Soleimani funeral

Right after the US eliminated Iran’s Qassem Soleimani, the Iranian regime raised the Red Flag of War over the mosque in Jamkaran.

The highly symbolic gesture holds great significance. It symbolizes the declaration of a blood feud to avenge a grievance.

Jamkaran is near the theological seminary city of Qom. As the flag went up on January 4, the mosque loudspeakers broadcast the words, “O Allah, hasten your custodian’s reappearance,” referring to Islam’s messianic figure of the Mahdi, believed by Shi’ites to be the Twelfth Imam. The flag itself bears the Farsi words in white script against a red field: “Oh, ye avengers of Hussein.”

Hussein, the grandson of Muhammad, died on the field of battle against an overwhelmingly larger Sunni army in Karbala (today’s Iraq) in 680 AD. It is from that blood line of Muhammad that the line of Twelve Imams followed, a line that ended in the 9th century with the death of the Twelfth Imam, a child who left no heirs.
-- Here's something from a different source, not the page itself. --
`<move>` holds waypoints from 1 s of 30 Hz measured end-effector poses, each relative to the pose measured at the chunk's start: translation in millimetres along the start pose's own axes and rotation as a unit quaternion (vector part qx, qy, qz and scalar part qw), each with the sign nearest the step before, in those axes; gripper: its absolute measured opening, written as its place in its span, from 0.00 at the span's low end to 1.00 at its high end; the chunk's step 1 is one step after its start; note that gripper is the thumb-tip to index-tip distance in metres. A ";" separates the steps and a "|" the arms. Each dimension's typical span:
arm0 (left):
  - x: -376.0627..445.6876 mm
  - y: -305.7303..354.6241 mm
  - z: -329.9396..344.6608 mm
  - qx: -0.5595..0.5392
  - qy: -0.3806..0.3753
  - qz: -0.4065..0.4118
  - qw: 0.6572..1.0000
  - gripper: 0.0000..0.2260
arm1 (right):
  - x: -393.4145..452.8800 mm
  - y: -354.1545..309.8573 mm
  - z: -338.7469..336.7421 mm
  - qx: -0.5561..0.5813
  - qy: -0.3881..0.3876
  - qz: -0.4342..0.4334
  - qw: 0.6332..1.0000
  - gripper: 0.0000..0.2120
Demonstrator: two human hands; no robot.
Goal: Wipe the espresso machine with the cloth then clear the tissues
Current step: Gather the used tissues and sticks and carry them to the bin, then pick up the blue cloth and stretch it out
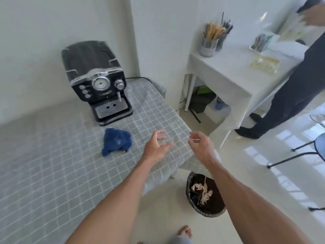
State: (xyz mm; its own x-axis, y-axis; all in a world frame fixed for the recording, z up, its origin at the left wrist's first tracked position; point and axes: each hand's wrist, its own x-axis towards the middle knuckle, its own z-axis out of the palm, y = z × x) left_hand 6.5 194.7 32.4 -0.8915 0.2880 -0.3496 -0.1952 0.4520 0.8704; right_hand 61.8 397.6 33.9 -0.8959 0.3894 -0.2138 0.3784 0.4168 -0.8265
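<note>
A black and chrome espresso machine [98, 85] stands at the back of the table with the checked cloth [52, 164]. In front of it lies a crumpled blue cloth [117, 140]. My left hand [156, 147] hovers over the table's right part, fingers loosely spread, holding nothing. My right hand [200, 145] hangs beside it over the table's right edge, fingers loosely curled and empty. Crumpled tissues [202, 190] lie in a black waste bin [204, 194] on the floor below my right forearm.
A white side table [219, 71] to the right carries a metal holder of sticks [210, 43] and clear packets. Another person [290, 92] in dark trousers stands by it. A metal chair [313, 147] sits at far right. My bare foot [184, 232] shows below.
</note>
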 end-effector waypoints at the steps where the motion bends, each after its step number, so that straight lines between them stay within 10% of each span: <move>1: -3.9 -2.7 -29.2 -0.007 0.027 -0.002 1.000 0.24 | 2.8 -23.2 11.8 -0.006 -0.017 -0.025 1.000 0.14; 15: 6.1 -108.1 -194.0 -0.027 0.234 -0.159 0.959 0.19 | 74.6 -126.7 212.8 -0.135 -0.293 -0.105 0.941 0.22; 30: 87.6 -131.1 -210.3 -0.051 0.136 -0.284 0.948 0.30 | 147.9 -107.8 256.0 -0.139 -0.437 -0.028 0.888 0.09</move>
State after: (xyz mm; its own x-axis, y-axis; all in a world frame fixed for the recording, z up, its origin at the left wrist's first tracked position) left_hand -132.0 -16.9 -39.5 -0.7003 -0.2123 -0.6816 -0.7016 0.3810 0.6022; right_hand -171.2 199.9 -41.9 -0.7075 -0.3740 -0.5996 0.2613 0.6499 -0.7137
The senior leadership of the Tehran regime are often referred to as “Twelvers” because they are devotes of that Twelfth Imam, whom they believe is the Islamic figure of the Mahdi, who will return at the End of Time to usher in the Day of Judgment and the final victory of Islam over the earth.

Jamkaran is the site of a well into which Shi’ites believe the Twelfth Imam disappeared and from which he will re-emerge at the End of Time.

The raising of this flag, ordinarily flown only during the month of Muharram (the month that commemorates the death of Hussein at the Battle of Karbala), clearly is meant to signify a blood pledge to wage war until vengeance is exacted.

Today, that raised flag calls for a blood pledge to avenge the January 3 killing of Qods Force commander Major General Qassem Soleimani. To date, to the best of our knowledge, the flag has not yet come down – even after the January 7 launch of a missile barrage at two military bases in Iraq where American troops are stationed.

In Iranian social media and other outlets, Soleimani is being associated with Hussein, as a martyr for Islam and Iran. Widely disseminated artwork depicts a bloodied Soleimani (minus his left hand) being taken into paradise in the arms of Hussein himself.

The emotional appeal of such imagery and such symbology among devout Shi’ites cannot be overemphasized.

A key element of that eschatology of the End Times holds that the Mahdi’s return to earth may be expedited by the instigation of enough chaos, strife, and warfare that he will feel compelled to come back and set it all straight through the global conquest of Islam.

This was alarming enough in the context of a regime driving for deliverable nuclear weapons, but now, as Tehran pledges retaliation and vengeance for Soleimani, we must understand that what we have seen so far is just the beginning of what is to come.

Until that Red Flag of War over Jamkaran comes down, one way or another, the Islamic Republic’s retaliation is not finished.